The method further comprises the steps of:
the noise reduction processing is carried out on the shadow map, and specifically comprises the following steps:
recoding the data format by adopting a space-time difference guided filtering algorithm, and simultaneously carrying out noise reduction on 4 light sources in one noise reduction calculation;
dividing 4 textures for transferring data into two groups, each group creating a data format of RGBA32UINT and RGBA 8;
Information for noise reduction calculation on a light source is stored on each single channel in each texture, and blur radius, transmission distance, light miss count and sampling count are stored respectively, and are sampled in the noise reduction calculation.
The method further comprises the steps of:
And transmitting data back and forth among a plurality of calculation steps by using the 4 intermediate texture formats, wherein the output data corresponding to each step is input data of the next step, and the 4 intermediate texture formats are alternated back and forth to obtain a noise reduction result.
Generating a geometric buffer of the Lumen scene according to the shadow map on the blocking buffer area, and calculating direct illumination in the surface buffer, wherein the method comprises the following steps:
and firstly, rendering the geometric Buffer G-Buffer through a basic rendering path on the Buffer area of the partitioned chip, and drawing all basic geometric information related to the scene in the current screen for sampling information of a subsequent rendering process.
The method further comprises the steps of:
Copying selected necessary data in a basic rendering path from a block chip buffer area to a system buffer area, wherein the data comprises inherent color, normal, metaliness, roughness, reflectivity and depth information.
The method further comprises the steps of:
The basic rendering stage to the illumination stage are completed on the whole block chip buffer area, and the whole rendering process occurs in one rendering path;
the final combination and reflection steps are all calculated after the whole direct illumination after the buffer area of the segmented chip;
And finally, combining the direct illumination and the indirect illumination obtained by coloring and rendering together to serve as a rendering result of the global illumination.
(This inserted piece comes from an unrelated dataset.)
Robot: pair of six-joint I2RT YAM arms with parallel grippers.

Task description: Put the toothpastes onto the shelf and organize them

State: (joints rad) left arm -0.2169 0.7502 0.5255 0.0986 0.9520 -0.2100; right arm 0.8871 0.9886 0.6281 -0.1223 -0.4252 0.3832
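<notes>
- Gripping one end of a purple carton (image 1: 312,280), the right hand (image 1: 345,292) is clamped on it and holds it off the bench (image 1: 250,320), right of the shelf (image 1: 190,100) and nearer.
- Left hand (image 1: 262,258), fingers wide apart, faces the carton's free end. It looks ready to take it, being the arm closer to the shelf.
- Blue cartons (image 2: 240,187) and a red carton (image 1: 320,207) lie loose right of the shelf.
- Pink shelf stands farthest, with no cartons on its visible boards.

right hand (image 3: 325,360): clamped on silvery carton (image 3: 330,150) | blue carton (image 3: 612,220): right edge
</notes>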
According to another aspect of the present invention, there is provided a mobile terminal real-time global illumination implementation apparatus, including:
A shadow rendering unit for rendering a shadow map of the picture;
the direct illumination calculation unit is used for generating a geometric buffer of the Lumen scene according to the shadow map on the block buffer area and calculating direct illumination in the surface buffer;
the indirect illumination calculation unit is used for obtaining the accumulated result of multi-frame light ejection from the voxel illumination of the previous frame to form final illumination serving as the indirect illumination of the current frame;
The global illumination acquisition unit is used for directly adding the calculated diffuse reflection indirect illumination in the whole Lumen process and the calculated indirect illumination of the rough mirror surface in the reflection step with the calculated direct illumination result of the rendering process to form a global illumination result.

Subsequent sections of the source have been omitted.